First cars made their appearance in 1885. By 1905 they were, or looked like open carriages whose passengers were protecting themselves using goggles, heavy clothing and leather helmets. When manufacturers developed their vehicles allowing them to reach "breakneck" speeds such as 30 or 40 km/h the need for protection placed the first windshield in front of the passengers.
It was a small flat rectangular glass panel so dangerous when broken that many people faced phobia to ride in a car. The problem was solved by an accidental discovery. In 1905 in France, chemist Edward Benedictus was experimenting with a substance called Nitrocellulose. He dropped a test tube which, to his surprise, did not fall apart although it was shattered.
A soft transparent film was holding the glass fragments together. At the same time in England, inventor John C.Woop joined two flat glass panels using cellulose and created the first safety windshield, naming his company Triplex and the glass Laminated.

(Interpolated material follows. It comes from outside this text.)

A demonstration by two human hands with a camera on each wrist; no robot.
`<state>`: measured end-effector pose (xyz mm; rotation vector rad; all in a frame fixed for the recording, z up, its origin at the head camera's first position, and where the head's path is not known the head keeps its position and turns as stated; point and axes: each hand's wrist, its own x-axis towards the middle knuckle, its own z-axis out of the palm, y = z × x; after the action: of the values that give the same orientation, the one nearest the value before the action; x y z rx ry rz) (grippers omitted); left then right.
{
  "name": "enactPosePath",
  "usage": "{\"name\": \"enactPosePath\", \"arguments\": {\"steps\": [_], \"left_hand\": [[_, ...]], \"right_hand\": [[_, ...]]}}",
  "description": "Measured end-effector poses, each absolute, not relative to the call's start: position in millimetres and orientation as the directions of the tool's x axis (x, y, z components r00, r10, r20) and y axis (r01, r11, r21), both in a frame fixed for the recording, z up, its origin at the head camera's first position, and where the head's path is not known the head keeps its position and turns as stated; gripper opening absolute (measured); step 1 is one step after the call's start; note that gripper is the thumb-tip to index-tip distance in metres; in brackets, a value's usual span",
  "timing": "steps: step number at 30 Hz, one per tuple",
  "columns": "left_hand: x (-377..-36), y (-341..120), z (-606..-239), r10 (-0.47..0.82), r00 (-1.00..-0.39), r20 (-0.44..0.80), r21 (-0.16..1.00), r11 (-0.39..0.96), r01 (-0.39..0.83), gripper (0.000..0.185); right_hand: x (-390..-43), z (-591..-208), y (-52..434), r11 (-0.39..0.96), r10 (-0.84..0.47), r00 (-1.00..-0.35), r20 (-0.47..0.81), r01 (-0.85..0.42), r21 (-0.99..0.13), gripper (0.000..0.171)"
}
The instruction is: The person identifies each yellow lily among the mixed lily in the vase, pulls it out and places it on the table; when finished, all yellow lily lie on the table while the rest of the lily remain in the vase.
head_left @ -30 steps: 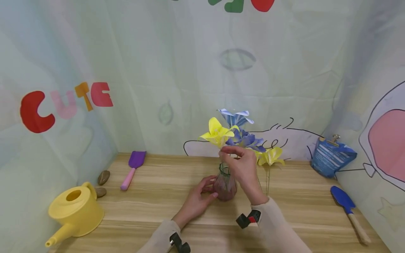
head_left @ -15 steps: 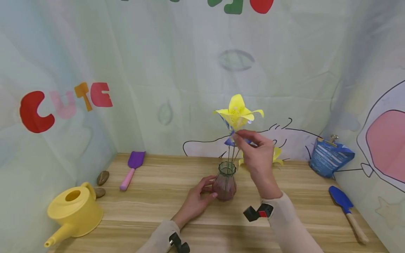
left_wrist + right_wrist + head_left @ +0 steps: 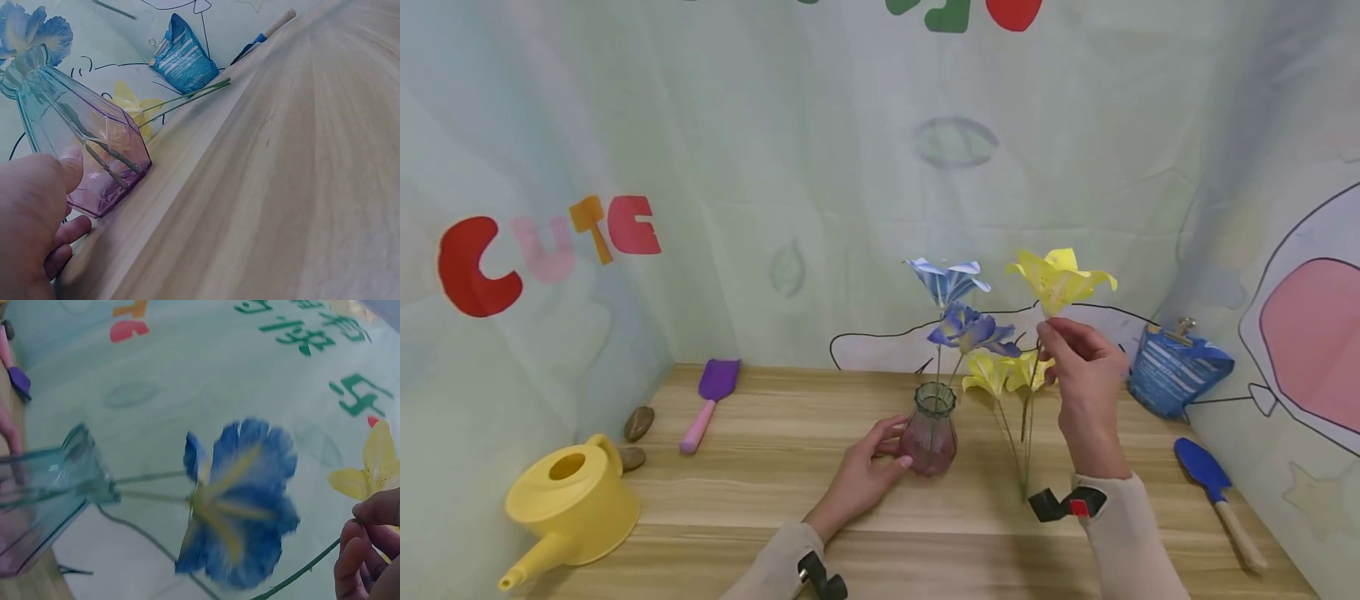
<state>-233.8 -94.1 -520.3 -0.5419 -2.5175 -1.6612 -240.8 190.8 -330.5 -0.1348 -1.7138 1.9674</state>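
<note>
- My left hand (image 3: 867, 475) rests on the bench (image 3: 760, 492), fingers curled round the base of the glass vase (image 3: 930, 429); the left wrist view shows the thumb (image 3: 70, 169) pressed against the glass.
- The vase stands upright near the middle of the bench and holds two blue paper flowers (image 3: 958, 308) on thin stems.
- My right hand (image 3: 1082, 375) is raised to the right of the vase, well clear of it, pinching the stem of a yellow paper flower (image 3: 1060, 279) just under the bloom.
- Further yellow flowers (image 3: 1000, 371) stand between the vase and my right hand; what supports them I cannot tell.
- Left edge: yellow watering can (image 3: 568, 504), two stones (image 3: 638, 423), purple trowel (image 3: 709, 400).
- Right edge: blue bag (image 3: 1176, 379), blue trowel (image 3: 1213, 492).
</note>
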Motion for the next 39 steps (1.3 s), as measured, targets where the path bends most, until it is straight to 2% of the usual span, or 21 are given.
{"name": "enactPosePath", "arguments": {"steps": [6, 13, 21, 29, 34, 39], "left_hand": [[-233.1, -94.9, -521.0, 0.241, -0.936, 0.256, 0.878, 0.347, 0.330, 0.057], [-232.1, -95.9, -520.8, 0.250, -0.938, 0.240, 0.883, 0.346, 0.318, 0.058], [-232.7, -96.9, -521.4, 0.250, -0.940, 0.234, 0.886, 0.342, 0.312, 0.059], [-232.2, -96.5, -520.5, 0.253, -0.940, 0.231, 0.882, 0.354, 0.312, 0.059], [-232.4, -95.8, -519.0, 0.256, -0.940, 0.224, 0.882, 0.356, 0.308, 0.058], [-233.9, -95.5, -518.8, 0.258, -0.940, 0.225, 0.885, 0.350, 0.308, 0.059]], "right_hand": [[-249.1, -356.4, 213.2, -0.092, 0.512, -0.854, 0.094, -0.164, -0.982, 0.022], [-255.6, -387.5, 229.1, -0.124, 0.554, -0.832, -0.031, -0.045, -0.991, 0.005], [-269.3, -433.3, 248.0, -0.186, 0.574, -0.808, -0.135, 0.032, -0.982, 0.023], [-277.7, -466.7, 258.6, -0.256, 0.545, -0.799, -0.254, 0.130, -0.958, 0.029], [-276.1, -475.4, 262.7, -0.244, 0.528, -0.794, -0.300, 0.196, -0.950, 0.029], [-271.2, -479.1, 267.1, -0.186, 0.498, -0.820, -0.283, 0.217, -0.958, 0.032]]}}
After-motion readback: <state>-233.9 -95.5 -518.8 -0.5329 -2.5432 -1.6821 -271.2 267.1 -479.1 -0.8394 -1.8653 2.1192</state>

It was Henry Ford that first applied the new invention to his cars and by 1928 cars were equipped with Laminated front, rear and door glass panels. There was only one drawback. In case of an accident it was hard for the passengers to get out through the windows.
In the 50s a new discovery solved this problem. A flat glass panel heated to high temperatures in a tempering oven followed by immediate quenching, becomes almost ten times stronger and when broken, it shatters into small harmless pieces.

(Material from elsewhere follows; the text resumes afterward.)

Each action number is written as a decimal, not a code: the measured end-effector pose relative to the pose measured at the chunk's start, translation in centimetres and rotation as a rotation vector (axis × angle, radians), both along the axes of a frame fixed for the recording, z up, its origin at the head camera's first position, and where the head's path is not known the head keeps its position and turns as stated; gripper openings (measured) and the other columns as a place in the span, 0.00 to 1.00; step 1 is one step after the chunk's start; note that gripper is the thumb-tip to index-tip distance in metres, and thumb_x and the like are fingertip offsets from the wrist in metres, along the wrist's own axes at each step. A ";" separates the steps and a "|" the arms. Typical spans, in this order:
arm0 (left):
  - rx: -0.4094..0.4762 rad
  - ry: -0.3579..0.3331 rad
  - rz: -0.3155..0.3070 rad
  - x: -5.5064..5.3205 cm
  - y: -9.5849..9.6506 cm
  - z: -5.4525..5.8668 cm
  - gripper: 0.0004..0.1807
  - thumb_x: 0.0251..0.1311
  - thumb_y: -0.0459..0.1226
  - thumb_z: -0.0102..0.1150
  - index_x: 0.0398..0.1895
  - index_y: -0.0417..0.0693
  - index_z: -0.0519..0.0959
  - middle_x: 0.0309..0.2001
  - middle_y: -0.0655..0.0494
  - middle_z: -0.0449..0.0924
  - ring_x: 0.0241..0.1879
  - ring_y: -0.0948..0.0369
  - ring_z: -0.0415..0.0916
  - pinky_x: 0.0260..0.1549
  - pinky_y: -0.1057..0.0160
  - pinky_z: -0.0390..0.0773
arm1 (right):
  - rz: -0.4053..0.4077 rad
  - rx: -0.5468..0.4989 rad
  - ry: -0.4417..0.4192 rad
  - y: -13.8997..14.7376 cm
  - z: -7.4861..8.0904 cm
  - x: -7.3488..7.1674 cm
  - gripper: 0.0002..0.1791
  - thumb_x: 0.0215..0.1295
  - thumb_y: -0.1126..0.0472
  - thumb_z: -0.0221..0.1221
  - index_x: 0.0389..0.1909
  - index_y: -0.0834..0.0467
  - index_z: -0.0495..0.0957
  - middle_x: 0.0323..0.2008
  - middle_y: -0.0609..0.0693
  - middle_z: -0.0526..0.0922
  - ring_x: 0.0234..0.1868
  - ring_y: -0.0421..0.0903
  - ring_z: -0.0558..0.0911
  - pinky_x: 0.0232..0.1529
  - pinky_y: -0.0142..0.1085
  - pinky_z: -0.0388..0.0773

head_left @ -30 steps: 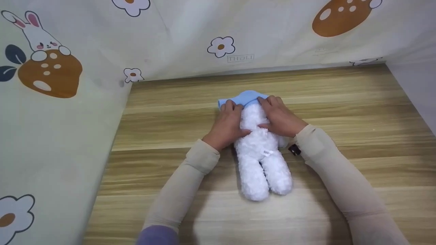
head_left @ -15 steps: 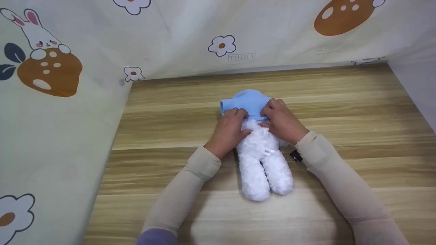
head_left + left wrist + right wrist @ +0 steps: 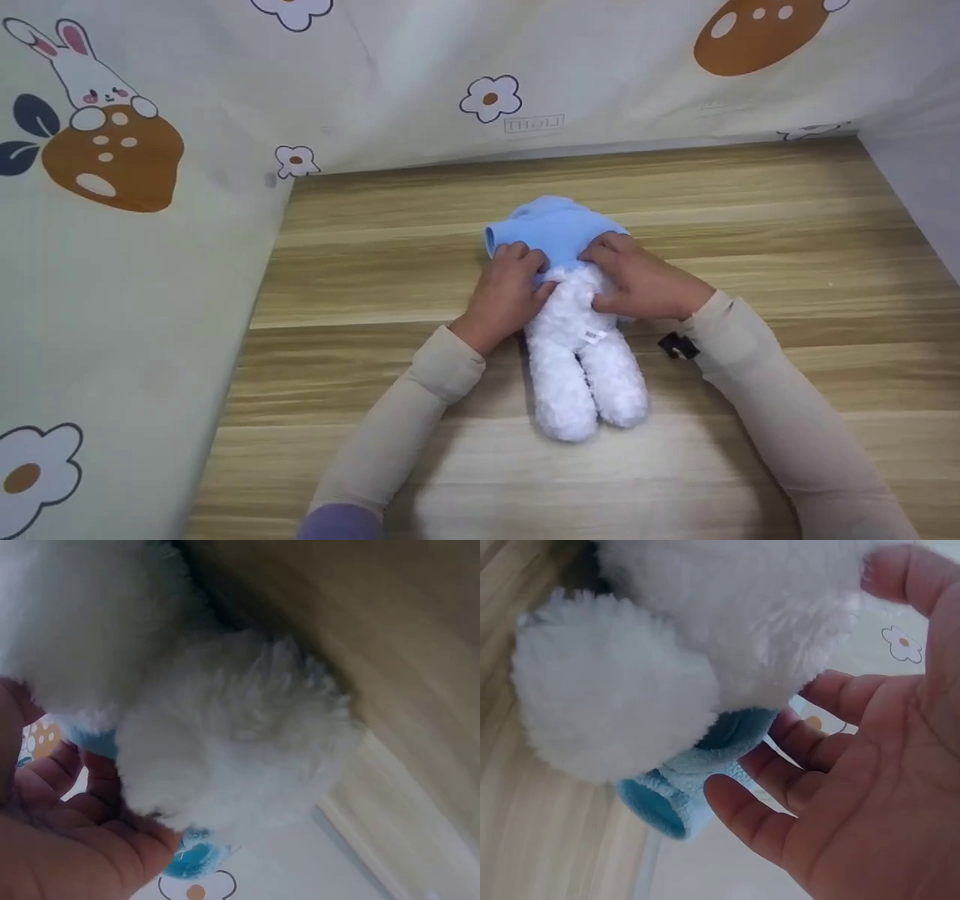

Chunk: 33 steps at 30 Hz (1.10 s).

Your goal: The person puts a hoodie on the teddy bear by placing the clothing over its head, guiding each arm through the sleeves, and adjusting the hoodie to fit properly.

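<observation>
A white fluffy plush toy (image 3: 562,326) lies on the tabletop, legs toward the person and a small tag on its lower body. A small light blue shirt (image 3: 559,231) covers its head end, one sleeve opening out to the left. My left hand (image 3: 506,296) pinches the shirt's hem at the toy's left side, thumb against the fur. On the other side my right hand (image 3: 645,281) touches the hem with its fingertips, the thumb resting apart on the toy's body. In the right wrist view, its fingers are spread beside the shirt (image 3: 731,739) and a fluffy arm (image 3: 615,690).
The wood-grain tabletop (image 3: 360,300) extends around the toy. A pale printed curtain (image 3: 405,105) stands along its back and left edges. A black clip-like object (image 3: 679,346) sits at the right wrist.
The shirt's hem has come down over the toy's head to the upper body. My right hand has shifted right and toward the person, its thumb now farther from the fingers.
</observation>
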<state>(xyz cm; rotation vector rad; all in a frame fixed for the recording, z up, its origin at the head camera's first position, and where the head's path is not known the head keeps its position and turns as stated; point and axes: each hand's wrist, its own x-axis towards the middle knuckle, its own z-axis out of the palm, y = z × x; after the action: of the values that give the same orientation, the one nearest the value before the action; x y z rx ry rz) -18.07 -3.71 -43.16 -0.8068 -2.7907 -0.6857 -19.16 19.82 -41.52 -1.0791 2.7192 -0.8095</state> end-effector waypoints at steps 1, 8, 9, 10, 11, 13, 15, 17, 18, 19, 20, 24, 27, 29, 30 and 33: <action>0.005 -0.014 -0.022 0.0 -0.1 0.1 0.13 0.65 0.41 0.63 0.43 0.41 0.78 0.41 0.48 0.75 0.44 0.50 0.71 0.47 0.55 0.72 | -0.007 0.001 -0.007 0.0 0.0 0.0 0.29 0.52 0.61 0.65 0.56 0.67 0.72 0.52 0.59 0.70 0.53 0.54 0.69 0.55 0.47 0.69; 0.074 -0.330 -0.177 0.0 -2.2 1.2 0.30 0.57 0.40 0.63 0.63 0.39 0.71 0.58 0.47 0.67 0.59 0.54 0.64 0.60 0.60 0.66 | -0.074 -0.052 0.081 -0.8 -1.0 0.2 0.24 0.45 0.66 0.69 0.45 0.65 0.75 0.45 0.57 0.69 0.48 0.54 0.67 0.50 0.45 0.68; 0.076 -0.357 -0.182 0.0 -2.3 1.2 0.32 0.55 0.41 0.64 0.63 0.40 0.71 0.58 0.48 0.66 0.59 0.54 0.63 0.60 0.60 0.66 | -0.081 -0.064 0.101 -0.9 -1.2 0.3 0.22 0.44 0.67 0.69 0.43 0.65 0.75 0.44 0.57 0.69 0.47 0.54 0.67 0.49 0.45 0.67; 0.075 -0.373 -0.182 0.0 -2.4 1.2 0.32 0.54 0.41 0.65 0.63 0.40 0.71 0.57 0.49 0.65 0.59 0.55 0.62 0.59 0.61 0.66 | -0.087 -0.072 0.124 -1.0 -1.3 0.4 0.21 0.44 0.67 0.68 0.41 0.64 0.75 0.43 0.56 0.70 0.46 0.54 0.67 0.48 0.45 0.67; 0.072 -0.376 -0.177 0.0 -2.4 1.1 0.32 0.53 0.41 0.66 0.61 0.40 0.71 0.56 0.49 0.65 0.58 0.55 0.62 0.58 0.61 0.66 | -0.093 -0.077 0.145 -1.2 -1.4 0.5 0.20 0.44 0.68 0.69 0.40 0.64 0.75 0.42 0.56 0.70 0.46 0.54 0.67 0.48 0.45 0.67; 0.067 -0.339 -0.162 0.0 -2.2 0.7 0.28 0.52 0.40 0.67 0.56 0.40 0.72 0.53 0.50 0.67 0.56 0.54 0.63 0.57 0.60 0.67 | -0.093 -0.079 0.185 -1.3 -1.6 0.7 0.18 0.45 0.67 0.68 0.39 0.64 0.75 0.42 0.57 0.71 0.46 0.55 0.68 0.49 0.46 0.67; 0.081 -0.282 -0.142 0.1 -1.9 0.4 0.24 0.51 0.39 0.68 0.50 0.39 0.73 0.48 0.50 0.68 0.52 0.53 0.65 0.53 0.59 0.68 | -0.077 -0.073 0.203 -1.3 -1.5 1.0 0.17 0.49 0.66 0.67 0.41 0.64 0.75 0.44 0.58 0.72 0.47 0.56 0.70 0.51 0.47 0.67; 0.099 -0.221 -0.126 0.2 -1.7 0.1 0.21 0.49 0.37 0.69 0.45 0.39 0.73 0.44 0.50 0.70 0.48 0.52 0.66 0.50 0.58 0.69 | -0.051 -0.058 0.197 -1.1 -1.2 1.3 0.19 0.52 0.64 0.65 0.45 0.65 0.75 0.47 0.59 0.72 0.50 0.56 0.71 0.54 0.47 0.68; 0.105 -0.190 -0.119 0.2 -1.6 0.0 0.20 0.48 0.36 0.69 0.42 0.39 0.74 0.42 0.50 0.70 0.46 0.52 0.66 0.48 0.58 0.70 | -0.032 -0.052 0.184 -1.0 -1.0 1.4 0.21 0.52 0.63 0.64 0.47 0.65 0.74 0.49 0.59 0.72 0.51 0.56 0.71 0.55 0.48 0.68; 0.112 -0.163 -0.112 0.2 -1.6 0.0 0.19 0.47 0.35 0.70 0.41 0.40 0.74 0.40 0.50 0.71 0.45 0.52 0.67 0.46 0.58 0.70 | -0.015 -0.047 0.165 -0.8 -0.8 1.5 0.23 0.52 0.62 0.64 0.49 0.66 0.74 0.51 0.59 0.72 0.52 0.55 0.72 0.56 0.48 0.68; 0.114 -0.137 -0.104 0.3 -1.5 -0.1 0.17 0.47 0.35 0.70 0.39 0.40 0.75 0.39 0.50 0.72 0.43 0.52 0.68 0.45 0.57 0.71 | -0.002 -0.043 0.147 -0.7 -0.6 1.6 0.25 0.52 0.62 0.64 0.51 0.66 0.73 0.51 0.59 0.71 0.52 0.55 0.72 0.56 0.47 0.69; 0.086 -0.069 -0.081 0.5 -1.1 -0.1 0.13 0.48 0.34 0.70 0.34 0.41 0.76 0.34 0.51 0.75 0.38 0.52 0.70 0.41 0.56 0.72 | 0.003 -0.016 0.130 -0.6 -0.2 1.7 0.23 0.51 0.63 0.66 0.48 0.66 0.74 0.47 0.57 0.71 0.48 0.53 0.71 0.51 0.46 0.71; 0.052 -0.021 -0.071 0.7 -0.8 -0.2 0.09 0.50 0.34 0.69 0.31 0.43 0.77 0.30 0.52 0.76 0.35 0.53 0.72 0.38 0.56 0.73 | -0.032 0.005 0.196 -1.1 -0.2 1.9 0.17 0.50 0.65 0.68 0.40 0.64 0.74 0.41 0.55 0.71 0.43 0.53 0.71 0.46 0.45 0.71; 0.034 0.022 -0.056 0.9 -0.6 -0.2 0.08 0.50 0.34 0.68 0.28 0.44 0.77 0.28 0.53 0.76 0.32 0.53 0.73 0.35 0.55 0.73 | -0.056 0.014 0.261 -1.4 -0.3 2.1 0.15 0.48 0.66 0.69 0.35 0.63 0.74 0.37 0.54 0.72 0.40 0.53 0.72 0.41 0.45 0.72; 0.026 0.048 -0.045 0.9 -0.5 -0.3 0.07 0.50 0.33 0.67 0.27 0.45 0.76 0.26 0.53 0.76 0.30 0.53 0.73 0.33 0.55 0.73 | -0.067 0.022 0.291 -1.5 -0.4 2.1 0.15 0.48 0.67 0.69 0.33 0.62 0.73 0.35 0.54 0.72 0.38 0.53 0.72 0.40 0.45 0.72; 0.001 0.124 -0.002 1.0 -0.2 -0.5 0.08 0.51 0.32 0.66 0.23 0.47 0.74 0.22 0.54 0.74 0.25 0.54 0.72 0.27 0.55 0.73 | -0.100 0.025 0.354 -1.7 -0.8 2.4 0.14 0.46 0.70 0.68 0.30 0.61 0.71 0.31 0.53 0.73 0.33 0.54 0.72 0.35 0.46 0.72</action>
<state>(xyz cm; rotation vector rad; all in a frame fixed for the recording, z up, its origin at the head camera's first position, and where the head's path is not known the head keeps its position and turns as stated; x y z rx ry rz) -17.04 -3.87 -43.67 -0.8222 -2.6788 -0.6158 -16.76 18.12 -42.31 -1.1906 3.0859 -0.6478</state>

Its name is Tempered or Toughened. So far, the only significant progress in these discoveries was the replacement of Cellulose film by Polyvinyl Butyral [PVB] film, which is much more powerful and totally transparent.
There was however a major change in the fitting method. Fitting using a rubber seal [rubber] became obsolete first in the US in the 1950s and later in Europe in the 1980s and currently almost all vehicles [passenger, trucks, buses, trains etc.] are equipped with adhesive bonded glass panels.
Bonded glass technology offered several solutions to car designers:
- The significant increase in passive safety due to the use of "adhesive bonded windshields" allowed a reduction of body metal parts resulting in an increase in performance and fuel efficiency.
- Significant reduction in air drag and turbulence noise.
- Fixed points for the activation and fixing of the airbags are some of the advantages. All these however, turned adhesive bonded glass panel replacement into a highly specialised work that should be treated as seriously as car roof, or door sill, or cabin part replacement.
In addition, the increasing use of plastic, or aluminium in modern car manufacturing, requires expertise and high standards materials [polyurethane adhesives, primer, activators etc.] to avoid altering vehicle body structure and to ensure proper operation of the vehicle electronic and safety systems [airbags].